Required action: The output is the lines below from the one with "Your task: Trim" through the one with "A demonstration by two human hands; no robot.", both included, printed exactly and with no other line.

........

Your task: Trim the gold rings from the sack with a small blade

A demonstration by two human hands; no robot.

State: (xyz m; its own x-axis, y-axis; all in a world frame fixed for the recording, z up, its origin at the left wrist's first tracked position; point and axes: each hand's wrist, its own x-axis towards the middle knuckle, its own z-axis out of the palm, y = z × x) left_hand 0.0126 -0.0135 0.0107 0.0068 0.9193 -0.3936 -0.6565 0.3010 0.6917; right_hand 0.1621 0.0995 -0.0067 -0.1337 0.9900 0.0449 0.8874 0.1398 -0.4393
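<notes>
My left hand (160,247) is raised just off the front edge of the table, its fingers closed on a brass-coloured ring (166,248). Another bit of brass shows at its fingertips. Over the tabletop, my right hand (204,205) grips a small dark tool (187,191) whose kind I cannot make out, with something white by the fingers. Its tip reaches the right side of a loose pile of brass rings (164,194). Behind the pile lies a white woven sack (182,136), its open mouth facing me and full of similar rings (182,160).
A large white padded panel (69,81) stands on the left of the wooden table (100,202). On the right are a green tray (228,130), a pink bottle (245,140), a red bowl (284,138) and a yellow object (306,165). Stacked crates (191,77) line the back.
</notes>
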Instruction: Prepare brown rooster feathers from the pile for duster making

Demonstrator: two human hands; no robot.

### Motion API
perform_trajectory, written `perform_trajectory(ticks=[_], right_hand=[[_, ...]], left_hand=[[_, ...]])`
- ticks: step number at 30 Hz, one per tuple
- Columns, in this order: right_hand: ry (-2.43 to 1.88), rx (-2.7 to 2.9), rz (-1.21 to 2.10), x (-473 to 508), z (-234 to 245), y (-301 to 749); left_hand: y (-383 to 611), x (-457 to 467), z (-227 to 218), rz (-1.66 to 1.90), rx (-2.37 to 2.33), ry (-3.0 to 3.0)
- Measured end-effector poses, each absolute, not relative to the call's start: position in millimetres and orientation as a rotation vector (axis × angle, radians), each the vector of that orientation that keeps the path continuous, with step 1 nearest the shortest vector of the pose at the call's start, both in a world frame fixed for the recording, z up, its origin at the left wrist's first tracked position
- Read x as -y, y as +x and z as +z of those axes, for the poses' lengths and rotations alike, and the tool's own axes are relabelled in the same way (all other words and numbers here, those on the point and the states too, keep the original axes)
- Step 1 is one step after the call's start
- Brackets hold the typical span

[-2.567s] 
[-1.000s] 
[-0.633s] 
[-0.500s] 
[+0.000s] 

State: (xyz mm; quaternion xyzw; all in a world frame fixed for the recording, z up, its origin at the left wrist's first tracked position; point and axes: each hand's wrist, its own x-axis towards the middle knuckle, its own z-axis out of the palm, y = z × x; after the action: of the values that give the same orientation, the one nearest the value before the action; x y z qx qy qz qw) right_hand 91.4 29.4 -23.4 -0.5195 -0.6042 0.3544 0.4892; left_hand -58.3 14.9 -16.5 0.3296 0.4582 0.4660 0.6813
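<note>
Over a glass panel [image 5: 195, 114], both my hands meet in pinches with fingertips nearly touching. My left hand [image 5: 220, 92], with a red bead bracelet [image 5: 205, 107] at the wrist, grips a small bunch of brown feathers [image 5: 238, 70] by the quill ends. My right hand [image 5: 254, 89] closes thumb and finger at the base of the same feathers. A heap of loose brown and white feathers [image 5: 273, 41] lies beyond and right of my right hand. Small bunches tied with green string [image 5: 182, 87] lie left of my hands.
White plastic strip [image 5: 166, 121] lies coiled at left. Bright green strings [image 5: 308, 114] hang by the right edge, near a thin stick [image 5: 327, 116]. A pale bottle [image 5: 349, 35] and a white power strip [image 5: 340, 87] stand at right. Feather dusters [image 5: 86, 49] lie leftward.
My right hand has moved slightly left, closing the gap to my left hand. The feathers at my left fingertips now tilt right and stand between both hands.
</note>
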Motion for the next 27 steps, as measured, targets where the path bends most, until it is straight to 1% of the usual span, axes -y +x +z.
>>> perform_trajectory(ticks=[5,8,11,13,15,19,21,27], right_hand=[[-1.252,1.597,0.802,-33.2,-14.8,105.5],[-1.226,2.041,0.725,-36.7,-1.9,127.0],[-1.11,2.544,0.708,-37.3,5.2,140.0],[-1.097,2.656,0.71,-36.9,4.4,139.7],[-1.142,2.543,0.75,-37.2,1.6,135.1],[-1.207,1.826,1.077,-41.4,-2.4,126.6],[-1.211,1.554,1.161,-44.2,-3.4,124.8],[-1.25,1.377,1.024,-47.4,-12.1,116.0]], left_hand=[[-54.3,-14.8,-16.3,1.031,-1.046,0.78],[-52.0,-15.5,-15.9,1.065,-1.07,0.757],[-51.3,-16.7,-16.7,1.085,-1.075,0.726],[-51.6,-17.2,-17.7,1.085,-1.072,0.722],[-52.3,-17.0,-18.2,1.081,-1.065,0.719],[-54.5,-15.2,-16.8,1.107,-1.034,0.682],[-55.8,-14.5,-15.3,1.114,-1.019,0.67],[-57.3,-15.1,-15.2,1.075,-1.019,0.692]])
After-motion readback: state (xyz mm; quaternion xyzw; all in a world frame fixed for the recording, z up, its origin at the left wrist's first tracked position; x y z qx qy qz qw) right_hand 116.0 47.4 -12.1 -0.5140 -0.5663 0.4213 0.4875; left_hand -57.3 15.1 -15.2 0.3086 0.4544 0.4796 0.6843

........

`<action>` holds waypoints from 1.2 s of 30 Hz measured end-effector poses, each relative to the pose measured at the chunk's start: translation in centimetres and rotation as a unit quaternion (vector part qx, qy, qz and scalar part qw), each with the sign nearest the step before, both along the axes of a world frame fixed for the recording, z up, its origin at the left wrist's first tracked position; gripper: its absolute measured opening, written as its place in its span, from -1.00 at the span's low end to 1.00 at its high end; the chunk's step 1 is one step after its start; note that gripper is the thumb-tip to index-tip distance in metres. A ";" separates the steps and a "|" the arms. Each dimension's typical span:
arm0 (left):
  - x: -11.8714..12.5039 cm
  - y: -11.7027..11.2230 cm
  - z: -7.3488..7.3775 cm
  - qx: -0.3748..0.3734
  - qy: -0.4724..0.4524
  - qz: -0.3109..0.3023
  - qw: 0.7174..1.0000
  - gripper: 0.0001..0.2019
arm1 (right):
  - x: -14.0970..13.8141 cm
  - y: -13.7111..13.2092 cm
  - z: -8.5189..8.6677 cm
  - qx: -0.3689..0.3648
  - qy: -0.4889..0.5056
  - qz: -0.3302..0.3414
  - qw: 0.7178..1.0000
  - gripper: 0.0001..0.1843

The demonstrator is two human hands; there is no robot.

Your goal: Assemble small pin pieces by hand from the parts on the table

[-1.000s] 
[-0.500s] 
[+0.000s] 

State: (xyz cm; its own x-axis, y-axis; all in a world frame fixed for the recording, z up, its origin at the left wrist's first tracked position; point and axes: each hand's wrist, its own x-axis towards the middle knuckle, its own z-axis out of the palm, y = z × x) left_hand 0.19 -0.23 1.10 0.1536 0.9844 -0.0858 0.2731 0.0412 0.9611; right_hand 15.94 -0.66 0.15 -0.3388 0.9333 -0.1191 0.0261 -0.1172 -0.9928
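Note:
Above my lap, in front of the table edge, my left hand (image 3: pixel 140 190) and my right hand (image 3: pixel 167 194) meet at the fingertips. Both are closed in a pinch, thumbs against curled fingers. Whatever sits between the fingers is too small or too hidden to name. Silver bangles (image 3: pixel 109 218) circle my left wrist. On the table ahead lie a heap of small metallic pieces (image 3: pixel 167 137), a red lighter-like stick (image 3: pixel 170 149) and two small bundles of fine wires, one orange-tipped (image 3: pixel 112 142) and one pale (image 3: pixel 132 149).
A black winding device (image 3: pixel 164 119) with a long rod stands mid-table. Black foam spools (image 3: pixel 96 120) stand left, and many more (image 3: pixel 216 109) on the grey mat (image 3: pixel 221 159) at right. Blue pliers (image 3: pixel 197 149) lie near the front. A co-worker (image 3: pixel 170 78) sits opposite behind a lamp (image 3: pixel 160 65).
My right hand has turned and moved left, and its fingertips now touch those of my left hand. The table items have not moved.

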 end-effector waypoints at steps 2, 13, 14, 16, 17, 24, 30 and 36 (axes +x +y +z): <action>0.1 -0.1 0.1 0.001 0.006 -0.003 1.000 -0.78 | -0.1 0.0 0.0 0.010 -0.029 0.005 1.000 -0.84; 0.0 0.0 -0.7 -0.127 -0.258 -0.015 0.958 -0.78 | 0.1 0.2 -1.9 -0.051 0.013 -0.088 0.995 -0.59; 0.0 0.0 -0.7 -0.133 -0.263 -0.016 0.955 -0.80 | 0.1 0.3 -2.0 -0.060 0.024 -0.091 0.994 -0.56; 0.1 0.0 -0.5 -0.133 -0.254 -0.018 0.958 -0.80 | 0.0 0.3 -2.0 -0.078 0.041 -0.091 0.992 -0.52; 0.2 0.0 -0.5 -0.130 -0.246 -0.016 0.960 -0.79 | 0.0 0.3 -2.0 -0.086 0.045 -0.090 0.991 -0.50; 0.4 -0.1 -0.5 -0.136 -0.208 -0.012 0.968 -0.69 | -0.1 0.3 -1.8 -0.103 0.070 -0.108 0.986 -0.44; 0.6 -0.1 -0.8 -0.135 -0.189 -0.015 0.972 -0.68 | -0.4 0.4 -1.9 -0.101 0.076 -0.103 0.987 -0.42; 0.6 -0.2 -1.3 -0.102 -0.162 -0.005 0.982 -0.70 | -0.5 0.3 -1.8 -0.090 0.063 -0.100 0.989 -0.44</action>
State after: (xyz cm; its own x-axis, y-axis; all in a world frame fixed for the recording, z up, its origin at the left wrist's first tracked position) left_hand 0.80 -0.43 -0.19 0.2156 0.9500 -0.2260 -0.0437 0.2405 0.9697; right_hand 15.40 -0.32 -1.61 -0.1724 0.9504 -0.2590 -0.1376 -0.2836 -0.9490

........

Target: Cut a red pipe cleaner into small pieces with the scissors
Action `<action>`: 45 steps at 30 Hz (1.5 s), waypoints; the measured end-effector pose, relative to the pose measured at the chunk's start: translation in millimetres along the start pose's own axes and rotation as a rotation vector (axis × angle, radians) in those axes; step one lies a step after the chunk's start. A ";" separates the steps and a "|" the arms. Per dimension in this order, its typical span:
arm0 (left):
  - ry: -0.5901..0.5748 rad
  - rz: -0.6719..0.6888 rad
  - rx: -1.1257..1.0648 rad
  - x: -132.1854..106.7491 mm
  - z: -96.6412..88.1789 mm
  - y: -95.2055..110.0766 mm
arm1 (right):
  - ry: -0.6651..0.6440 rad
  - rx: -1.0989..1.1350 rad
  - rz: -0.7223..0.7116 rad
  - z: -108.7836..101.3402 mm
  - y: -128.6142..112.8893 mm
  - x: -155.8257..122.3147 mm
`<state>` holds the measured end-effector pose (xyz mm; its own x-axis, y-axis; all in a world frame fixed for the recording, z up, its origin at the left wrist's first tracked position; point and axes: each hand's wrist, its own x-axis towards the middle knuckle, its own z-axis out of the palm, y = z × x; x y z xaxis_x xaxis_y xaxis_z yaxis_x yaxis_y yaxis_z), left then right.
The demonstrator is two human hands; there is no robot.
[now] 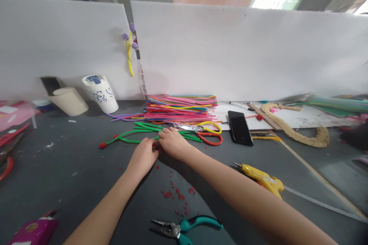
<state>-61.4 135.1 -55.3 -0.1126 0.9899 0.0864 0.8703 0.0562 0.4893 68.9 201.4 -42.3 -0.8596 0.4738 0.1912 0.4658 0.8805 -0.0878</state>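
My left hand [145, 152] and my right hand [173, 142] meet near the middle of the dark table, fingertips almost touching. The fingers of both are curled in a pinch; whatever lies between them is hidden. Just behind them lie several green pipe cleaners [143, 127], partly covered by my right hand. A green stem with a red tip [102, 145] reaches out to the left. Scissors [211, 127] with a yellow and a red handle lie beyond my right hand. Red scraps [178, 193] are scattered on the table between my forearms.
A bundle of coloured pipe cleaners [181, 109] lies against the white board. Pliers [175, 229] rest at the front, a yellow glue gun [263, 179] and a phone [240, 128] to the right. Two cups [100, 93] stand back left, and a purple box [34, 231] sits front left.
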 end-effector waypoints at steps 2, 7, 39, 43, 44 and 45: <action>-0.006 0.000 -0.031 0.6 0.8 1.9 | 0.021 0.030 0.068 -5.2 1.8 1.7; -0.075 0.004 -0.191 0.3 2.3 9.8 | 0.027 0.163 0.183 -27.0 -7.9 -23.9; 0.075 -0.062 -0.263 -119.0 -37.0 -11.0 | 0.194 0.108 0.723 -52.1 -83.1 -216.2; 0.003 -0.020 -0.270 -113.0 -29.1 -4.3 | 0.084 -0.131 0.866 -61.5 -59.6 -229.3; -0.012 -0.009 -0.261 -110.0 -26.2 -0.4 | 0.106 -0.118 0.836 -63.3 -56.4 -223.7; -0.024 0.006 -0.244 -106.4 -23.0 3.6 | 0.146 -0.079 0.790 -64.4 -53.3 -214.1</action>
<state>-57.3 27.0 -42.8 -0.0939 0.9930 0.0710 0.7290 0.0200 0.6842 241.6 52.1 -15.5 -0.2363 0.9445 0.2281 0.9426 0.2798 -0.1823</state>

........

Response box:
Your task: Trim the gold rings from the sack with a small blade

A demonstration by two human hands; no robot.

Work on the exercise is now finished.